● Available data
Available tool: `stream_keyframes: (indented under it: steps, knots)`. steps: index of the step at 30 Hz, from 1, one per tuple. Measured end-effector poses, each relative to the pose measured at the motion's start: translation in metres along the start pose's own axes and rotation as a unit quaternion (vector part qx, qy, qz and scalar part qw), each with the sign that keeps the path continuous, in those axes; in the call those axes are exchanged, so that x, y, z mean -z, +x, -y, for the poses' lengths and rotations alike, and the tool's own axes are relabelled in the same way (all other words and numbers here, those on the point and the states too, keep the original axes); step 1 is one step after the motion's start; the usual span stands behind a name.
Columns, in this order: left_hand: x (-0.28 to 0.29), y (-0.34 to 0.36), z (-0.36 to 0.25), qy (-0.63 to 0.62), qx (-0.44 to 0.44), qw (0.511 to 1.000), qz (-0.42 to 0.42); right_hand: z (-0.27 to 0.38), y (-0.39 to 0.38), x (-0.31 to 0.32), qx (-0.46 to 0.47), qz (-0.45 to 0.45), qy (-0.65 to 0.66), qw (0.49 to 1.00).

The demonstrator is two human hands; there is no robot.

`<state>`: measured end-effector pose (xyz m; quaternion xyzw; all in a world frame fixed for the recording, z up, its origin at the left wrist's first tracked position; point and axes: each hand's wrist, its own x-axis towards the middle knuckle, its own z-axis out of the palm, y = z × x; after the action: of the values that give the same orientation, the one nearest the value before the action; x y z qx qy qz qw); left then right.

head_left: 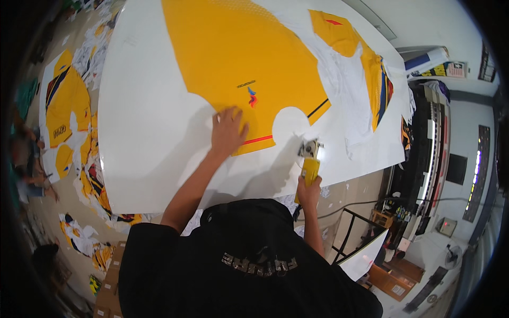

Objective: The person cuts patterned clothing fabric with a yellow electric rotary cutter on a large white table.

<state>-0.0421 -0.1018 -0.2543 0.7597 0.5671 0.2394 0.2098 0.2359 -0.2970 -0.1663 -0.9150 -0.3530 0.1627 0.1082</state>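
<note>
A large yellow jersey panel (254, 58) lies spread on the white table, with a small coloured emblem and a curved neck notch at its near edge. My left hand (228, 131) rests on its near left part, fingers spread and flat on the cloth. In my right hand (309, 188) is a yellow handheld electric fabric cutter (310, 165), gripped by its body. Its metal head sits just off the panel's near edge, beside the notch, over the white surface.
More cut yellow pieces with white scrap (352, 79) lie at the table's (138, 132) far right. On the floor to the left are heaps of printed fabric (69, 106). A dark cable (366, 203) trails to the right, near a black metal frame (347, 233). Cardboard boxes (108, 289) stand at lower left.
</note>
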Motion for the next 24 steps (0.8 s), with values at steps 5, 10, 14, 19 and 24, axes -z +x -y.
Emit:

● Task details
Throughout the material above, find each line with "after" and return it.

● Expected answer
Available tool: `stream_keyframes: (indented under it: steps, knots)`. steps: index of the step at 30 Hz, from 1, one per tuple. Measured end-effector poses, each relative to the pose measured at the motion's start: translation in metres along the start pose's own axes and rotation as a unit quaternion (vector part qx, qy, qz and scalar part qw), each with the sign that keeps the path continuous, in those axes; in the call those axes are exchanged, so that x, y, z mean -z, +x, -y, for the poses' lengths and rotations alike, and the tool's own axes are relabelled in the same way (all other words and numbers here, those on the point and the states too, keep the original axes); step 1 is one step after the motion's start; the usual span stands behind a name.
`<state>`: measured end-effector pose (xyz m; quaternion xyzw; all in a world frame fixed for the recording, z up, its origin at the left wrist's first tracked position; point and axes: each hand's wrist, its own x-axis towards the middle knuckle, its own z-axis out of the palm, y = z × x; after the action: of the values that give the same orientation, the one nearest the value before the action; x y z qx qy qz qw); left then right.

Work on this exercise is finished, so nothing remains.